Les conclusions de l'Observatoire atteignent-elles les parlementaires?
En partie, mais cette thématique interpelle peu. Ce désintérêt est alarmant car il implique qu'on accepte l'injustice et l'atteinte à la dignité de ces personnes. Savoir et se taire est grave; les élus et l'administration doivent prendre nos observations en compte et admettre que nous risquons de bafouer nos engagements. Il ne faut pas seulement être catastrophé mais agir. C'est pour cela que le travail des observatoires régionaux est inestimable. Grâce aux cas qu'ils documentent, nous pouvons montrer des situations réelles. Personne ne peut accepter qu'une mère étrangère non mariée soit expulsée avec son enfant, ce qui le sépare de son père suisse. Dans un tel cas, le «respect de la vie familiale» que demande la Convention des droits de l'homme est foulé aux pieds. I
Note : www.odae-suisse.ch et www.odae-romand.ch
Chroniques de l'injustice ordinaire
Ubuesques, absurdes et inhumains: difficile de ne pas frémir quand on prend connaissance des 72 cas que relaye l'Observatoire suisse du droit d'asile et des étrangers. Chacun fait l'objet d'une fiche qui résume la situation d'une personne ou d'une famille, détaille les démarches effectuées et souligne les enjeux que soulève le cas. Florilège partiel. Que dire de la décision de renvoyer une fillette, naturalisée suisse, parce que sa mère est sans statut légal, la privant ainsi de son père (cas 009)? Ou de la situation d'une fille de 7 ans et de sa mère, retenues pendant quarante-sept jours dans la zone de transit de l'aéroport de Cointrin avec, en tout et pour tout, deux sorties à l'air libre d'une demi-heure (cas 046)? Ou encore de ce garçon de 8 ans, orphelin de mère, quasiment livré à lui-même en République dominicaine mais dont on refuse qu'il rejoigne sa tante en Suisse (cas 066)? Des contradictions? Elles ne manquent pas: la nouvelle loi obligeant le requérant à présenter des papiers d'identité dans un délai de quarante-huit heures, un ressortissant ougandais se voit frappé de non-entrée en matière. Seul problème, l'Ouganda ne délivre pas de cartes d'identité; quant aux passeports, ils sont uniquement accordés aux puissants (cas 031). On pourrait poursuivre longtemps la litanie. On renverra seulement le lecteur au site de l'Observatoire, en lui signalant qu'une série de fiches illustre les dangers du projet de révision Widmer-Schlumpf, donnant des exemples de demandes légitimes que celui-ci interdirait. BPR
Vivre Ensemble fait peau neuve
La semaine dernière, l'association Vivre Ensemble présentait la nouvelle maquette de sa publication. Active depuis vingt-cinq ans, elle fait le lien entre les différents acteurs du domaine de l'asile et sensibilise également le grand public.

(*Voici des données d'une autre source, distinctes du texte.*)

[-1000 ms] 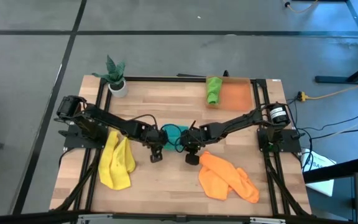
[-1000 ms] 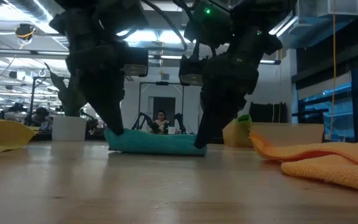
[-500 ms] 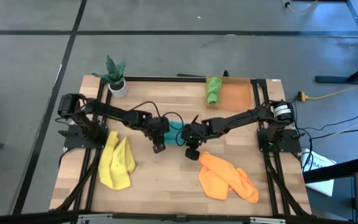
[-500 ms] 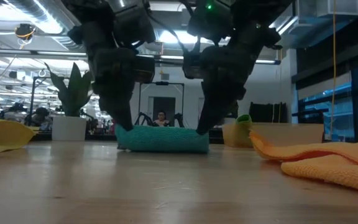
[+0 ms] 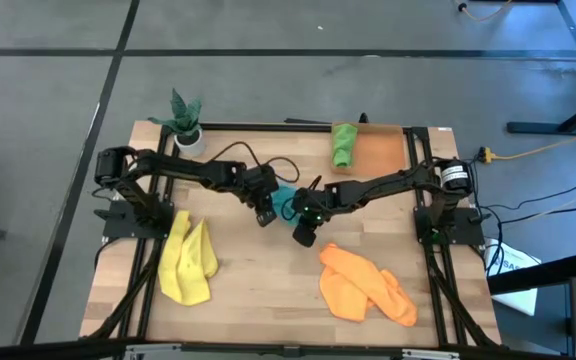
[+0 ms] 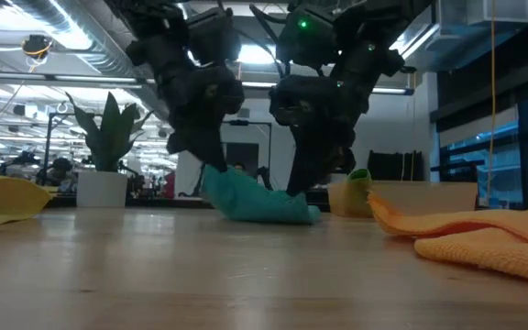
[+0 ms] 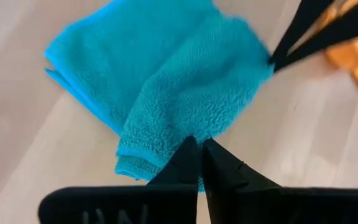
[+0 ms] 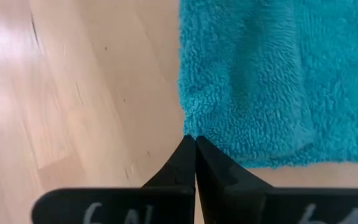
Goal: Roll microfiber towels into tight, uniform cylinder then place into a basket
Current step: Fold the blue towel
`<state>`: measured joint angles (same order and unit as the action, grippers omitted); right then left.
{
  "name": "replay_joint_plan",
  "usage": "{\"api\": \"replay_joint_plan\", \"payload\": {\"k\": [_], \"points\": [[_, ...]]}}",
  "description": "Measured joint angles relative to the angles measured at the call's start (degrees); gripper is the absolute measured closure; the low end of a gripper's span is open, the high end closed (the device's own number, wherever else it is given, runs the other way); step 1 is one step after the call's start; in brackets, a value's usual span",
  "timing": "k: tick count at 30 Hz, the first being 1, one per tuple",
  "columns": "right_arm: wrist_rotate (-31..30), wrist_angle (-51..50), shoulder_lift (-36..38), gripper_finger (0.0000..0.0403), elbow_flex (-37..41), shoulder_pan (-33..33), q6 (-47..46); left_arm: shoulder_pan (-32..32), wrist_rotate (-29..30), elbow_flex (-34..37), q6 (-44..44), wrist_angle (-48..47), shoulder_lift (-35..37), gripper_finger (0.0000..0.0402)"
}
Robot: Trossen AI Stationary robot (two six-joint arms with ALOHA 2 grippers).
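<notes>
A: What is on the left side of the wooden table [image 5: 258, 290]?

B: A small potted plant [image 5: 186, 122] stands in the far left corner. The yellow towel [image 5: 188, 262] lies crumpled by the left edge, near the front.

A: Where is the left gripper [image 5: 265, 217]?

B: It is near the middle of the table. Its two fingers are pressed tight together, and their tips sit at the edge of the teal towel [image 5: 286, 200]. In the left wrist view I cannot tell if any cloth is pinched between them.

A: And the teal towel?

B: It lies in the middle of the table, between the two grippers. It is folded over on itself. In the low view its left end stands up higher than its right end, which lies flat on the wood.

A: What about the right gripper [image 5: 304, 235]?

B: It is just to the right of the teal towel. Its fingers are closed too, with the tips touching the towel's edge and the wood.

A: What comes next?

B: The orange towel [image 5: 366, 285] lies bunched up near the front edge, toward the right. The orange basket [image 5: 383, 152] sits at the far edge, toward the right corner. The green towel [image 5: 343, 144] is rolled up and rests in the basket's left end.
</notes>
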<state>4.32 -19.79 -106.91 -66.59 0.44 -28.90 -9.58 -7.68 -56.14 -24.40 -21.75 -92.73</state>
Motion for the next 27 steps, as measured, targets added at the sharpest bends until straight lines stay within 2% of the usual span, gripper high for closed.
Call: {"api": "replay_joint_plan", "payload": {"k": [9,16,20,27], "points": [[-0.1,-1.9,2.9,0.0400,0.0,-0.5,-1.5,-1.7,-2.1,-0.8,-0.9,-2.9,0.0,0.0401],[-0.2,-4.3,3.7,0.0400,0.0,-1.3,-7.7,-0.7,-3.0,-0.8,-1.1,-5.8,-0.9,0.0401],[-3.7,-4.4,3.7,0.0400,0.0,-1.7,-10.0,-0.6,-3.7,-0.8,-1.1,-5.4,-2.1,0.0401],[-5.9,-4.4,3.7,0.0400,0.0,-3.2,-11.4,-1.8,1.5,-0.8,-1.2,-3.8,-2.9,0.0401]]}}
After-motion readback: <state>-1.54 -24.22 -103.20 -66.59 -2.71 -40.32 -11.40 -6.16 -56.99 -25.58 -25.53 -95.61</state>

Au programme, une mise en page plus aérée et une nouvelle rubrique qui met en lumière les conditions d'un pays d'émigration (dans ce numéro, le Nigeria). La future révision de la loi sur l'asile est bien évidemment largement évoquée dans le dernier numéro, qui détaille la situation des déserteurs érythréens et dénonce la volonté d'interdire une activité militante aux requérants.
L'association gère aussi un centre de documentation sur l'asile et publie une liste des parutions sur le sujet. BPR
Note : Numéro 122 (avril 2009) consultable sur le site de l'association www.asile.ch.